North Adams senior Kensley Cornette balances sports, school and future plans
Kensley Cornette’s North Adams story is built on team sports, science class and a clear next step toward occupational therapy.

A senior year shaped by teams, classwork and plans ahead
Kensley Cornette’s North Adams career has been defined by balance. The North Adams High School senior has moved through her years in Seaman with one foot in athletics and the other in academics, while already thinking about the medical field she wants to enter after graduation.
Her profile says as much about the people around her as it does about her own accomplishments. Cornette is the daughter of Nathan and Jessica Cornette, and her school life has unfolded inside North Adams High School, 96 Green Devil Drive, in the Adams County/Ohio Valley School District under principal Karl Boerger. It is a setting where student-athletes are known by name, and where being part of a team often means being part of the larger school community.
What sports meant at North Adams
Cornette played soccer and cheerleading in high school, and if she had to choose one favorite, cheerleading comes first. That detail matters because it shows how she has spent her time, not just what she has achieved. For her, the best part of high school sports has been spending time with friends, while the worst part has been losing, a blunt answer that feels true to the way small-school sports are lived day to day.
Her soccer memories carry a clear turning point. One of her most memorable moments came as a freshman, when North Adams won districts. That kind of early success can shape how a young athlete sees the rest of a career, especially in a community where postseason games become schoolwide events and familiar faces line the field year after year.

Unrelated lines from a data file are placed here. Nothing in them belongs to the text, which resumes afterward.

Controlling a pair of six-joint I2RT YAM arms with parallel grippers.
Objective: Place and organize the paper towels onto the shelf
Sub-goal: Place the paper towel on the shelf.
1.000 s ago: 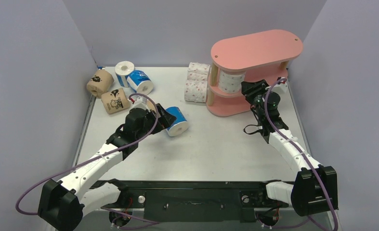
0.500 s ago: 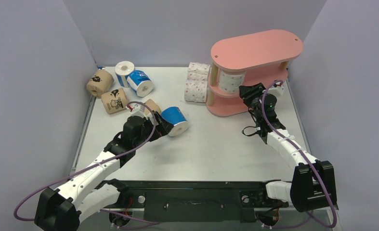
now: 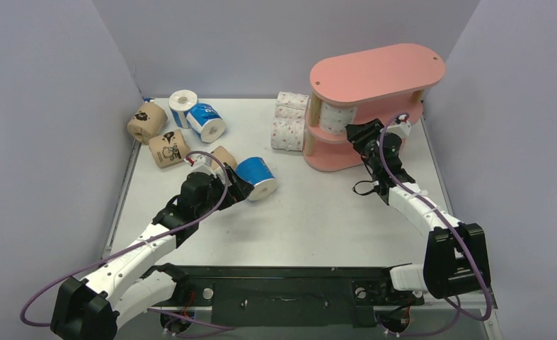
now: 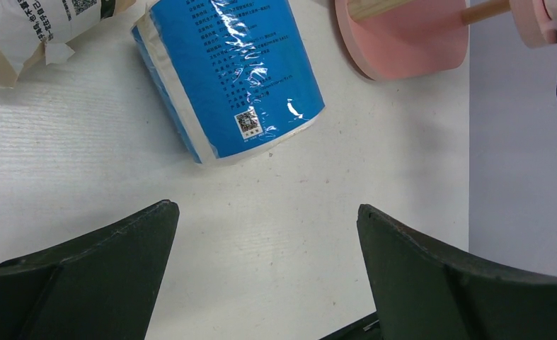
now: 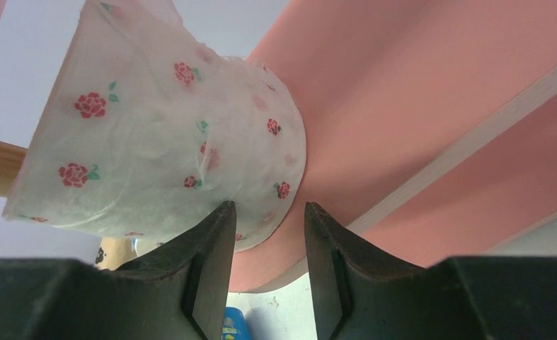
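Backed left gripper (image 3: 238, 185) off the blue plastic-wrapped paper roll (image 3: 256, 176) since 1 s ago; jaws wide, nothing btwn, roll lying on white table (image 3: 318, 212) just past the tips at their 12 o'clock. Pushed right gripper (image 3: 357, 133) further into the pink three-tier oval shelf w/ wooden posts (image 3: 378, 71); jaws narrow, nothing gripped, one fingertip up against white rose-print wrapped roll (image 5: 162, 149) on mid tier. More white rolls (image 3: 289, 122) stacked at shelf's 9 o'clock; brown printed rolls (image 3: 168, 147) at table's 10 o'clock.
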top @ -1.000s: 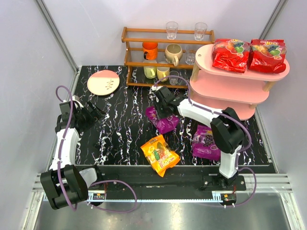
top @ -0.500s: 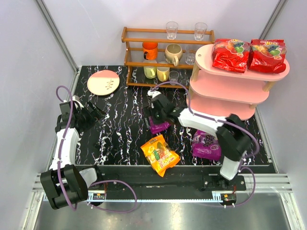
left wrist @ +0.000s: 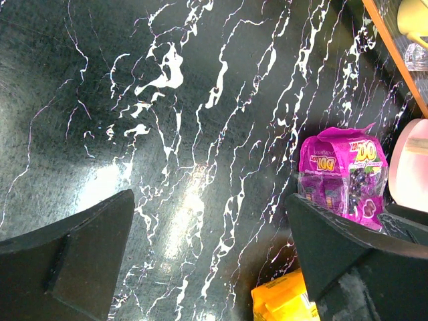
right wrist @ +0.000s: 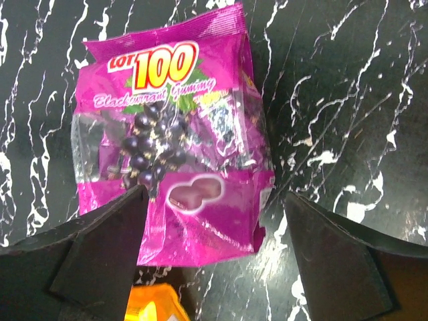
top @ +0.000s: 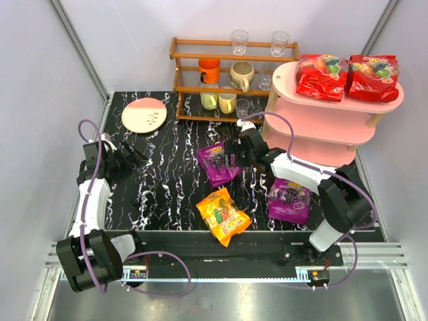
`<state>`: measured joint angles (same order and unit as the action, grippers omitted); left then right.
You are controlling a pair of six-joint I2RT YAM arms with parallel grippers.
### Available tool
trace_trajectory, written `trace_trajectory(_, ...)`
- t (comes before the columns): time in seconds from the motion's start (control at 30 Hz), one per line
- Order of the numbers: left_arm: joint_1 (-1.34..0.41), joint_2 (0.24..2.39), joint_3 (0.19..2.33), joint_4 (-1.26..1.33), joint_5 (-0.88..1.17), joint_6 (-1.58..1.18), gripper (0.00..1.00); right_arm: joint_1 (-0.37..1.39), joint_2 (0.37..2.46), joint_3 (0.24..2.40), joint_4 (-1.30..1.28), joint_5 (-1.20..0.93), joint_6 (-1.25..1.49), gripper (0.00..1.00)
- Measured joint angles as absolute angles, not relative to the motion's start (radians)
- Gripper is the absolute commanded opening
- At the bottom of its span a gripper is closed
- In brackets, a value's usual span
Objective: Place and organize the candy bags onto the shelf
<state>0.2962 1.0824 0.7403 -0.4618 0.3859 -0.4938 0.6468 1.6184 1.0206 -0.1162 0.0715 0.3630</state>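
One purple candy bag [top: 217, 162] [right wrist: 170, 140] lies flat and face up on the black marble table. My right gripper [top: 237, 155] [right wrist: 215, 200] hovers open just to the right of it, its fingers astride the bag's lower edge and holding nothing. A second purple bag [top: 289, 199] lies at the front right, and an orange bag [top: 224, 216] [right wrist: 150, 304] lies near the front edge. Two red bags [top: 322, 75] [top: 372, 77] rest on the top board of the pink shelf [top: 334, 120]. My left gripper [top: 137, 157] [left wrist: 208, 200] stands open and empty over bare table at the left.
A brown wooden rack [top: 234, 73] with cups and glasses stands at the back, just left of the shelf. A pink and cream plate [top: 144, 115] sits at the back left. White walls close in the table on three sides.
My right gripper has opened and let go of the purple bag, then drawn back to the right. The bag now lies flat. The left arm has not moved.
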Motion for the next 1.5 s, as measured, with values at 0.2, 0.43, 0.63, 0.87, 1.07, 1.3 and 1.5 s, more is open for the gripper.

Cornette also left her mark on the pitch in specific games that mattered to North Adams. In a win at Piketon, she scored two goals, part of a performance that showed her ability to deliver when the Lady Devils needed offense. Later, on Oct. 21, 2025, North Adams’ district semifinal loss to Lynchburg became the final high school soccer game for a quartet of seniors that included Cornette. For a player whose favorite memory came from a district title as a freshman, that ending gave her soccer story a full arc, from early breakthrough to final whistle.

Cheerleading as part of the school’s identity
Cornette’s favorite sport also connects her to one of the most visible programs at North Adams. The cheerleading squad has carried a strong profile in recent years, winning an OASSA state title in 2024 and later earning trophies at the Southern Hills League competition in November 2025. By February 2026, the team placed sixth in the nation in Orlando, Florida, a result that underscored how far a school program from Adams County can travel when it is built on steady work and strong support.
That success gives added context to Cornette’s choice of cheerleading as her favorite sport. At North Adams, cheer is not a side note to basketball or football season, but a program with its own standards, its own pressure and its own spotlight. For students watching from the stands, it is another example of what a small-school team can become when commitment meets opportunity.
The student behind the uniform
The rest of Cornette’s answers fill in the everyday details that make a senior profile feel local and recognizable. Science is her favorite school subject, which aligns with where she plans to go next. Shopping is her favorite spare-time activity, LongHorn Steakhouse is her favorite restaurant, and her favorite musical artist is SZA. She likes The Notebook as a movie and Gossip Girls as a TV show, and she says she would love to travel to Puerto Rico.
She would also like to trade places for a day with Halle Simons. Taken together, those choices build a picture of a student whose life is not defined by one narrow role. She is a teammate, a classmate, a shopper, a music fan and someone with an eye on the future, all at once. That is what makes a profile like this resonate in Adams County, where people often know students through games, classrooms and community events long before they leave for college or careers.
Looking toward Northern Kentucky University
Cornette’s next step is already set. A March 22, 2026 scholarship report said she will attend Northern Kentucky University to pursue Occupational Therapy, supported by the Adams County Scholarship Fund. Separate scholarship coverage from the Adams County Community Foundation identified her as a North Adams graduate receiving that help, a reminder that college plans in this part of the county are often built with local backing as well as family support.
That future fits the rest of her story. The move toward occupational therapy grows naturally out of a profile that already points toward the medical field, and it suggests a student who wants to help people in a practical way. For a North Adams senior who has spent years balancing athletics, classwork and everything that comes with being part of a small-school program, the transition from Green Devil Drive to Northern Kentucky University is less a leap than the next careful step.
Why her story fits North Adams
Cornette represents something familiar to Adams County families: the student who learns to manage practices, homework, friendships and big decisions without losing sight of what comes after graduation. Her path has been shaped by soccer fields, cheer mats, science classes and the routines that keep a school community moving. In a district where students are known not just for scores but for character, her story stands out for its steadiness.
At North Adams, where the school’s mission centers on students showing empathy, Cornette’s profile lands as more than a senior questionnaire. It is a snapshot of a young woman who has already learned how to carry responsibilities, celebrate teammates and choose a future that connects her talents to service. That combination makes her a strong model for younger students, and a clear example of what North Adams success can look like when it is built one season, one class and one decision at a time.